### WHAT TO PRODUCE:
Retype the listing that follows, leaving nothing out.

### DATASET EXCERPT:
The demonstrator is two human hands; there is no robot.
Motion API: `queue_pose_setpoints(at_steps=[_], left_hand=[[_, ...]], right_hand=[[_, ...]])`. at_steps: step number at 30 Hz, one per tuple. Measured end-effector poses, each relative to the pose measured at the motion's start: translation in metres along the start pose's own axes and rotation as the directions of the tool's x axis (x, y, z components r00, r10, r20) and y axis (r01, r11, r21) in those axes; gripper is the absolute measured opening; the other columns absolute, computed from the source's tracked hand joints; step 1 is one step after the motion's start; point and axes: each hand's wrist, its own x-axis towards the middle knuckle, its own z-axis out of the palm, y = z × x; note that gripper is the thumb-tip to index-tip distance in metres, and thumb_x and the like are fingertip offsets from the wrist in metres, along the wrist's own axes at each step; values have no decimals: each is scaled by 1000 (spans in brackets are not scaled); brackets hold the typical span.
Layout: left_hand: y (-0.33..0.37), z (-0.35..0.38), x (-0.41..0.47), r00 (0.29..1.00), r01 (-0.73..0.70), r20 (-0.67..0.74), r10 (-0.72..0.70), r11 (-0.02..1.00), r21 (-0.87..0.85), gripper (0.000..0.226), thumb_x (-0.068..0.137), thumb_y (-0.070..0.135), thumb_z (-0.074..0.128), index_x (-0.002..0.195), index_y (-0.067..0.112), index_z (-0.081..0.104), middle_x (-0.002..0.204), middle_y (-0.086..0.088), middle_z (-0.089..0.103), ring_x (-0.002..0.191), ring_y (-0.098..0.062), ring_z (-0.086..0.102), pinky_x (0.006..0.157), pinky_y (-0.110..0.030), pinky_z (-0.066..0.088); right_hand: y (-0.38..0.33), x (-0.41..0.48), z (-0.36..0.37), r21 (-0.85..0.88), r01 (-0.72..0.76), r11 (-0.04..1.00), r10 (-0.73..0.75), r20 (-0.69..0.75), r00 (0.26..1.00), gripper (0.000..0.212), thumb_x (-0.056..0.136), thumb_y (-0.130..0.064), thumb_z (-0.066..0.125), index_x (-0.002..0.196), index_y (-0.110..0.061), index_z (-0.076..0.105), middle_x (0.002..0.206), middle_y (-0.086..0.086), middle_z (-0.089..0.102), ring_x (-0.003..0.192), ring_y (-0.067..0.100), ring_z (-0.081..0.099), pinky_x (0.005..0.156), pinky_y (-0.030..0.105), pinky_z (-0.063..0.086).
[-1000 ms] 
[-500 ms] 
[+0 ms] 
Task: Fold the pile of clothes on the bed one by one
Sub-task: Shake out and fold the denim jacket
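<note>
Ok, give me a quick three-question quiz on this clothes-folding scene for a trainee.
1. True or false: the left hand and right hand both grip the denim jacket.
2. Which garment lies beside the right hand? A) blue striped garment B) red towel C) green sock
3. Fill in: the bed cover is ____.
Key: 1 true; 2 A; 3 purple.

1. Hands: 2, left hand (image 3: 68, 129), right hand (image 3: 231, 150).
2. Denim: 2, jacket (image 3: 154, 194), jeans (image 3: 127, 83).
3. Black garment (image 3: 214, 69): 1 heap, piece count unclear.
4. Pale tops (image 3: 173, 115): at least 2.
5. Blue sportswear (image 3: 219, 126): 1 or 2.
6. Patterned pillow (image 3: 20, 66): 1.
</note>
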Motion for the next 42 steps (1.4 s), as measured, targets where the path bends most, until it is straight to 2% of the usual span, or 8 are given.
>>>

### WRITTEN SOLUTION:
The demonstrator is two human hands; there is no robot.
Motion API: `queue_pose_setpoints(at_steps=[_], left_hand=[[_, ...]], right_hand=[[_, ...]])`. at_steps: step number at 30 Hz, one per tuple. Measured end-effector poses, each relative to the pose measured at the motion's start: translation in metres along the start pose's own axes and rotation as the directions of the tool's x axis (x, y, z components r00, r10, r20) and y axis (r01, r11, r21) in those axes; gripper is the absolute measured opening; the other columns absolute, computed from the source's tracked hand joints; step 1 is one step after the motion's start; point and axes: each hand's wrist, its own x-axis towards the middle knuckle, its own z-axis out of the palm, y = z × x; note that gripper is the thumb-tip to index-tip distance in metres, and thumb_x and the like are fingertip offsets from the wrist in metres, along the wrist's own axes at each step; values have no decimals: each is scaled by 1000 (spans in brackets are not scaled); brackets hold the typical span.
Layout: left_hand: y (-0.33..0.37), z (-0.35..0.38), x (-0.41..0.47), r00 (0.29..1.00), r01 (-0.73..0.70), r20 (-0.67..0.74), r10 (-0.72..0.70), r11 (-0.02..1.00), r21 (-0.87..0.85), gripper (0.000..0.226), thumb_x (-0.068..0.137), thumb_y (-0.070..0.135), thumb_z (-0.074..0.128), index_x (-0.002..0.195), index_y (-0.067..0.112), index_z (-0.081..0.104), middle_x (-0.002..0.204), middle_y (-0.086..0.088), middle_z (-0.089..0.103), ring_x (-0.002..0.191), ring_y (-0.098..0.062), ring_z (-0.086..0.102), pinky_x (0.006..0.157), pinky_y (-0.110..0.030), pinky_z (-0.066..0.088); right_hand: y (-0.38..0.33), x (-0.41..0.48), z (-0.36..0.37), r21 (-0.85..0.88), r01 (-0.72..0.76), r11 (-0.04..1.00), r10 (-0.73..0.75), r20 (-0.69..0.75), r00 (0.26..1.00), gripper (0.000..0.212), thumb_x (-0.056..0.136), thumb_y (-0.130..0.064), thumb_z (-0.066..0.125), index_x (-0.002..0.196), index_y (-0.110..0.061), index_z (-0.076..0.105), middle_x (0.002..0.206), middle_y (-0.086..0.086), middle_z (-0.089..0.102), ring_x (-0.003..0.192), ring_y (-0.067..0.100), ring_z (-0.081..0.099), pinky_x (0.005..0.156), pinky_y (-0.030..0.105), pinky_z (-0.063..0.086).
[-1000 ms] 
[-500 ms] 
[+0 ms] 
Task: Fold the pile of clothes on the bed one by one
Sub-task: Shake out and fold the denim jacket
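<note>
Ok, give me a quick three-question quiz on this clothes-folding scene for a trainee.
1. True or false: the left hand and right hand both grip the denim jacket.
2. Which garment lies beside the right hand? A) blue striped garment B) red towel C) green sock
3. Fill in: the bed cover is ____.
Key: 1 true; 2 A; 3 purple.

1. Hands: 2, left hand (image 3: 68, 129), right hand (image 3: 231, 150).
2. Denim: 2, jacket (image 3: 154, 194), jeans (image 3: 127, 83).
3. Black garment (image 3: 214, 69): 1 heap, piece count unclear.
4. Pale tops (image 3: 173, 115): at least 2.
5. Blue sportswear (image 3: 219, 126): 1 or 2.
6. Patterned pillow (image 3: 20, 66): 1.
</note>
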Motion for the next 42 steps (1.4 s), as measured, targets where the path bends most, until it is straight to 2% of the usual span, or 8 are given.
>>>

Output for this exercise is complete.